Recorded data:
────

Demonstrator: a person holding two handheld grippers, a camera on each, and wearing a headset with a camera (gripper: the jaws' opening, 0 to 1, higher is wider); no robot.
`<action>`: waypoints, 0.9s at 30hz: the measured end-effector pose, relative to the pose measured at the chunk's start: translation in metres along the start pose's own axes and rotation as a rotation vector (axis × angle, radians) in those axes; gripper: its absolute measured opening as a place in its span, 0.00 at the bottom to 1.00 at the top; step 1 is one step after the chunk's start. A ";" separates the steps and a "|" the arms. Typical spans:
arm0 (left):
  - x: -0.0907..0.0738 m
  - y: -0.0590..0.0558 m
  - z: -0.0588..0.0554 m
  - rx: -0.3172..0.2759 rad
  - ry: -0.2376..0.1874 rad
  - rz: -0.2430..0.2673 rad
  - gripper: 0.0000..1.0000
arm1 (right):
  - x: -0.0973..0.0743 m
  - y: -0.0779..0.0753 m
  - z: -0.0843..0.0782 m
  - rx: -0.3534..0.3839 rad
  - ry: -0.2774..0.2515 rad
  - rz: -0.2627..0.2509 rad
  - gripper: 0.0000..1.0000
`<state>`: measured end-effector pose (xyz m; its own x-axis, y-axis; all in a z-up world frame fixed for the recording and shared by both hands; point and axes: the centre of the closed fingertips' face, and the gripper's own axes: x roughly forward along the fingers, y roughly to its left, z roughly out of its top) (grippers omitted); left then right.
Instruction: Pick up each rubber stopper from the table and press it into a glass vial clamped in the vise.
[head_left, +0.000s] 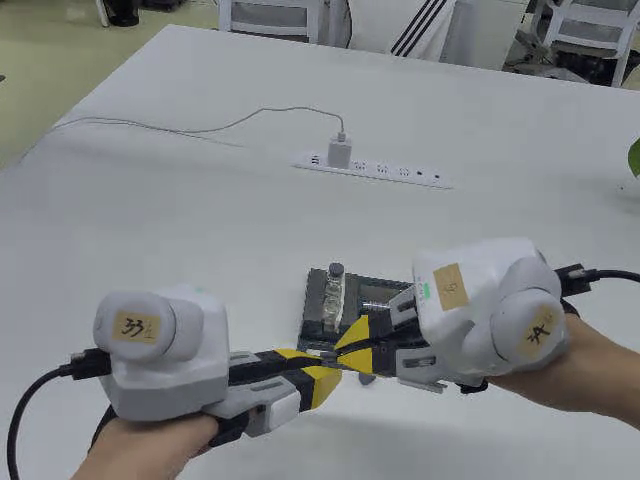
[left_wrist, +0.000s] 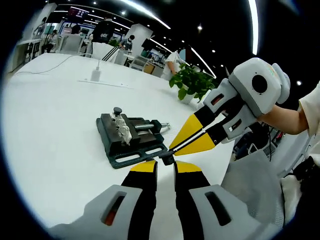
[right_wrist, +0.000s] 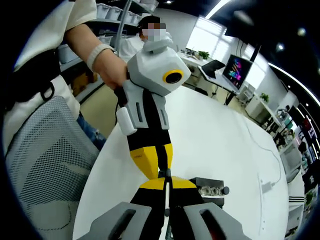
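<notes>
A dark vise (head_left: 385, 290) (left_wrist: 112, 142) (right_wrist: 207, 182) lies on the white table and clamps a row of glass vials (head_left: 333, 300) (left_wrist: 122, 129) (right_wrist: 210, 190). The vial at one end carries a black stopper (head_left: 336, 268) (left_wrist: 117, 110) (right_wrist: 226, 190). Just in front of the vise, above the table, my left gripper (head_left: 345, 366) (left_wrist: 166, 169) and right gripper (head_left: 356, 360) (right_wrist: 167, 181) meet tip to tip. A small dark rubber stopper (left_wrist: 168, 160) (right_wrist: 166, 174) sits between both pairs of yellow tips, and both grippers look shut on it.
A white power strip (head_left: 375, 170) with a charger (head_left: 340, 152) and a cable lies further back on the table. A potted plant (left_wrist: 192, 82) stands at the table's far side. A mesh chair (right_wrist: 45, 155) stands off the near edge.
</notes>
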<state>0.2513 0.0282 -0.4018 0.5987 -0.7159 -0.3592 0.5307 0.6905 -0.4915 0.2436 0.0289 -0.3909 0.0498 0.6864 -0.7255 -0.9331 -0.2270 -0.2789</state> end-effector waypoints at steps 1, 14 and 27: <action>0.000 -0.002 0.001 -0.013 -0.009 -0.010 0.08 | 0.000 0.000 0.000 -0.013 0.000 -0.002 0.00; -0.003 -0.006 0.005 -0.142 -0.062 -0.061 0.06 | -0.003 0.002 0.002 -0.039 -0.014 0.005 0.00; -0.003 -0.011 -0.001 -0.180 -0.045 -0.080 0.05 | -0.003 0.008 0.002 -0.025 -0.012 0.016 0.00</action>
<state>0.2432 0.0232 -0.3960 0.5869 -0.7598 -0.2796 0.4642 0.5987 -0.6528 0.2355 0.0261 -0.3894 0.0309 0.6909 -0.7223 -0.9245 -0.2549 -0.2834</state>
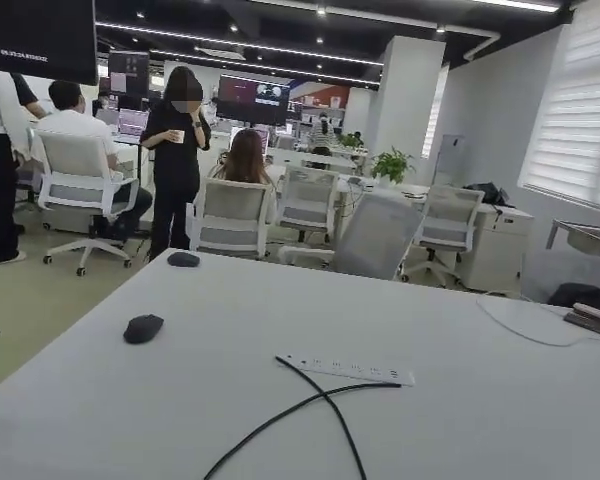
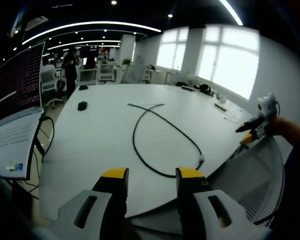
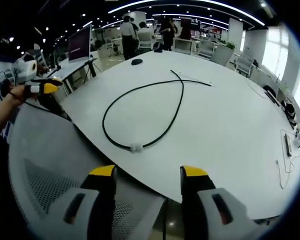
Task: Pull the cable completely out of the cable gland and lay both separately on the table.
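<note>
A black cable [image 2: 175, 127] lies in a loop on the white table [image 2: 105, 130], its two ends crossing at the far side [image 1: 325, 397]. A small pale cable gland [image 2: 201, 160] sits on the cable at the near end of the loop, close to the table's edge, also visible in the right gripper view [image 3: 136, 147]. My left gripper [image 2: 152, 175] hovers off the table's near edge, open and holding nothing. My right gripper [image 3: 148, 172] is likewise open and bare, short of the edge and facing the loop of cable [image 3: 181, 100]. Each gripper appears in the other's view [image 2: 255, 130] [image 3: 40, 87].
A white power strip [image 1: 350, 370] lies by the cable's crossing, with two black mice [image 1: 143, 328] [image 1: 183, 259] further left. A monitor [image 2: 20, 80] stands at the table's left. A white mesh chair back [image 3: 45, 165] sits between me and the table. People and office chairs are beyond.
</note>
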Tool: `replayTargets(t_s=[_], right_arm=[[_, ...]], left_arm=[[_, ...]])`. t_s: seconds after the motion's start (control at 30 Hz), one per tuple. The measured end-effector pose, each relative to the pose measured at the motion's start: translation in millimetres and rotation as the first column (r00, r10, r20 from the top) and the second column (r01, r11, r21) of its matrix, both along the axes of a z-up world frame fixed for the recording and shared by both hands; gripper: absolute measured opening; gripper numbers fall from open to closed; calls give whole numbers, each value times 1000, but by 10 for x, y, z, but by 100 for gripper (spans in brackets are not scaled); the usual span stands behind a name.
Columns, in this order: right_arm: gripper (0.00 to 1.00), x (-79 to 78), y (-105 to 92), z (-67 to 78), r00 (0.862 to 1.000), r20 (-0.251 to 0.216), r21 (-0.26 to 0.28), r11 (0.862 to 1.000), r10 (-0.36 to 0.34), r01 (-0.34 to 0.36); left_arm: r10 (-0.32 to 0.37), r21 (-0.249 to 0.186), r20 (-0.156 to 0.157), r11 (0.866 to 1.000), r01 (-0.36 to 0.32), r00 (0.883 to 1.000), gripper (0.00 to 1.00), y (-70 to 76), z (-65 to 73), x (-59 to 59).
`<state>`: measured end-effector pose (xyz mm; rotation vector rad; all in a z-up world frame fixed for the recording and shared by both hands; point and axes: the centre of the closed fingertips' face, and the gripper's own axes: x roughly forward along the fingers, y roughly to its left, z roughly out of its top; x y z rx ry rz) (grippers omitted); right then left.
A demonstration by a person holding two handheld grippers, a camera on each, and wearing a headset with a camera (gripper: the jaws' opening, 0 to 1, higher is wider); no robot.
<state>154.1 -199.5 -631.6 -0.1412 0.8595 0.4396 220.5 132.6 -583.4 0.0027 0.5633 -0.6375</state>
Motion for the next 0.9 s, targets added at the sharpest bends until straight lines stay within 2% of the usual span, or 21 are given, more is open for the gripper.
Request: replayTargets(t_s=[0.07, 0.2, 0.3, 0.4, 0.5, 0.7, 0.9], right_arm=[[53, -21, 49, -17, 1000, -8, 7, 1000, 8, -8], [53, -29, 21, -17, 1000, -10, -24, 999, 25, -25], [53, -16, -20, 0, 1000, -7, -7, 1000, 8, -8], [53, -24, -27, -6, 1000, -9, -9, 1000, 6, -6], [53, -32, -52, -24, 1000, -12, -12, 1000, 4, -4], [53, -52, -64, -49, 1000, -18, 0, 1000, -5, 5], [53, -64, -54, -77, 1000, -22, 15, 1000, -7, 7]], left_arm=[[-7, 5, -2, 1000, 7, 1000, 39, -9, -9, -9], [-12, 6, -11, 1000, 12, 1000, 39, -36, -44, -18], [-17, 3, -13, 1000, 17, 1000, 39, -65, -57, -25], [-31, 13, -10, 999, 31, 999, 39, -97, -76, -39], [-45, 5, -12, 999, 45, 999, 39, -139, -72, -57], [-71, 32, -30, 997, 72, 997, 39, -177, -138, -75], [-79, 33, -36, 996, 80, 996, 39, -214, -157, -72]])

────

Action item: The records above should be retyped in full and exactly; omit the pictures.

Solution to this problem:
Demonstrator: a person holding two handheld grippers, a camera on each, and wearing a headset with a camera (gripper: the jaws' opening, 0 to 1, higher is wider); no robot.
`<action>`: waypoints, 0.9s at 30hz: the measured end-effector pose, relative to the pose measured at the chunk's start: translation in metres along the start pose's own axes and rotation as a rotation vector (axis × angle, radians) in those axes; gripper: its absolute measured opening as a place in its span, 0.00 at the bottom to 1.00 at the top; step 1 is one step after the chunk's start. A ";" separates the steps and a "|" the arms. Typical spans:
arm0 (left):
  - x: -0.0907..0.0738 m
  - y: -0.0590..0.0558 m
  - z: -0.0588..0.0554 m
  - rx: -0.3172..0.2759 rad
  - ry: -0.2376..0.1874 rad
  - rz: -0.2430..0.2673 rad
  - gripper: 0.0000..1.0000
arm1 (right):
  - x: -0.0973..0.0743 m
  - y: -0.0779..0.0753 m
  - z: -0.0843..0.0782 m
  - rx: -0.3534..0.3839 rad
  - ry: -0.2774..0.2515 rad
  - rz: -0.2627..0.2509 rad
  - gripper: 0.0000..1.0000
`<state>`: measured end-effector pose (xyz m; its own x-axis, y-axis; all in a z-up world frame fixed for the recording and shared by both hands; point and axes: the centre of the closed fingertips' face, and the gripper's own axes: x roughly forward along the fingers, y roughly to its left, z roughly out of its top) (grippers omitted); left then right.
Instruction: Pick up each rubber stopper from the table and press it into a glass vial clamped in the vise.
[head_left, +0.000s] 
[left_wrist, +0.000s] 
[right_wrist, +0.000s] 
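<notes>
A dark vise (head_left: 385, 290) (left_wrist: 112, 142) (right_wrist: 207, 182) lies on the white table and clamps a row of glass vials (head_left: 333, 300) (left_wrist: 122, 129) (right_wrist: 210, 190). The vial at one end carries a black stopper (head_left: 336, 268) (left_wrist: 117, 110) (right_wrist: 226, 190). Just in front of the vise, above the table, my left gripper (head_left: 345, 366) (left_wrist: 166, 169) and right gripper (head_left: 356, 360) (right_wrist: 167, 181) meet tip to tip. A small dark rubber stopper (left_wrist: 168, 160) (right_wrist: 166, 174) sits between both pairs of yellow tips, and both grippers look shut on it.
A white power strip (head_left: 375, 170) with a charger (head_left: 340, 152) and a cable lies further back on the table. A potted plant (left_wrist: 192, 82) stands at the table's far side. A mesh chair (right_wrist: 45, 155) stands off the near edge.
</notes>
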<state>0.2513 0.0282 -0.4018 0.5987 -0.7159 -0.3592 0.5307 0.6905 -0.4915 0.2436 0.0289 -0.3909 0.0498 0.6864 -0.7255 -0.9331 -0.2270 -0.2789</state> end-effector waypoints at steps 1, 14 and 27: <action>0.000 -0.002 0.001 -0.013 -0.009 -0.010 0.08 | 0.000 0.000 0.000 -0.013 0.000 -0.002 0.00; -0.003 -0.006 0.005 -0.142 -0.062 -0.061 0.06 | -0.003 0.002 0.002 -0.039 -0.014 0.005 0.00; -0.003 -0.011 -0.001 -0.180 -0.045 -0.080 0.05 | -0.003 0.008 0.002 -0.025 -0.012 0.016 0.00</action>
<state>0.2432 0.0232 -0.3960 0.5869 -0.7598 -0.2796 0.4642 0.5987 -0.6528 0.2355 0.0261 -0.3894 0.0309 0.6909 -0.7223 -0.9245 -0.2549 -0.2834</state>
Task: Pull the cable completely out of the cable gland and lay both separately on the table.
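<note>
A black cable [image 2: 175, 127] lies in a loop on the white table [image 2: 105, 130], its two ends crossing at the far side [image 1: 325, 397]. A small pale cable gland [image 2: 201, 160] sits on the cable at the near end of the loop, close to the table's edge, also visible in the right gripper view [image 3: 136, 147]. My left gripper [image 2: 152, 175] hovers off the table's near edge, open and holding nothing. My right gripper [image 3: 148, 172] is likewise open and bare, short of the edge and facing the loop of cable [image 3: 181, 100]. Each gripper appears in the other's view [image 2: 255, 130] [image 3: 40, 87].
A white power strip [image 1: 350, 370] lies by the cable's crossing, with two black mice [image 1: 143, 328] [image 1: 183, 259] further left. A monitor [image 2: 20, 80] stands at the table's left. A white mesh chair back [image 3: 45, 165] sits between me and the table. People and office chairs are beyond.
</note>
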Tool: `replayTargets(t_s=[_], right_arm=[[_, ...]], left_arm=[[_, ...]])`. t_s: seconds after the motion's start (control at 30 Hz), one per tuple. The measured end-effector pose, each relative to the pose measured at the motion's start: translation in millimetres and rotation as the first column (r00, r10, r20 from the top) and the second column (r01, r11, r21) of its matrix, both along the axes of a z-up world frame fixed for the recording and shared by both hands; gripper: absolute measured opening; gripper numbers fall from open to closed; calls give whole numbers, each value times 1000, but by 10 for x, y, z, but by 100 for gripper (spans in brackets are not scaled); the usual span stands behind a name.
Columns, in this order: right_arm: gripper (0.00 to 1.00), x (-79 to 78), y (-105 to 92), z (-67 to 78), r00 (0.862 to 1.000), r20 (-0.251 to 0.216), r21 (-0.26 to 0.28), r11 (0.862 to 1.000), r10 (-0.36 to 0.34), r01 (-0.34 to 0.36); left_arm: r10 (-0.32 to 0.37), r21 (-0.249 to 0.186), r20 (-0.156 to 0.157), r11 (0.866 to 1.000), r01 (-0.36 to 0.32), r00 (0.883 to 1.000), gripper (0.00 to 1.00), y (-70 to 76), z (-65 to 73), x (-59 to 59).
`<state>`: measured end-effector pose (xyz mm; rotation vector rad; all in a z-up world frame fixed for the recording and shared by both hands; point and axes: the centre of the closed fingertips' face, and the gripper's own axes: x roughly forward along the fingers, y roughly to its left, z roughly out of its top; x y z rx ry rz) (grippers omitted); right then left.
A demonstration by a person holding two handheld grippers, a camera on each, and wearing a headset with a camera (gripper: the jaws' opening, 0 to 1, higher is wider); no robot.
<state>154.1 -199.5 -631.6 -0.1412 0.8595 0.4396 220.5 132.6 -583.4 0.0027 0.5633 -0.6375</state>
Motion for the next 0.9 s, targets added at the sharpest bends until straight lines stay within 2% of the usual span, or 21 are given, more is open for the gripper.
Request: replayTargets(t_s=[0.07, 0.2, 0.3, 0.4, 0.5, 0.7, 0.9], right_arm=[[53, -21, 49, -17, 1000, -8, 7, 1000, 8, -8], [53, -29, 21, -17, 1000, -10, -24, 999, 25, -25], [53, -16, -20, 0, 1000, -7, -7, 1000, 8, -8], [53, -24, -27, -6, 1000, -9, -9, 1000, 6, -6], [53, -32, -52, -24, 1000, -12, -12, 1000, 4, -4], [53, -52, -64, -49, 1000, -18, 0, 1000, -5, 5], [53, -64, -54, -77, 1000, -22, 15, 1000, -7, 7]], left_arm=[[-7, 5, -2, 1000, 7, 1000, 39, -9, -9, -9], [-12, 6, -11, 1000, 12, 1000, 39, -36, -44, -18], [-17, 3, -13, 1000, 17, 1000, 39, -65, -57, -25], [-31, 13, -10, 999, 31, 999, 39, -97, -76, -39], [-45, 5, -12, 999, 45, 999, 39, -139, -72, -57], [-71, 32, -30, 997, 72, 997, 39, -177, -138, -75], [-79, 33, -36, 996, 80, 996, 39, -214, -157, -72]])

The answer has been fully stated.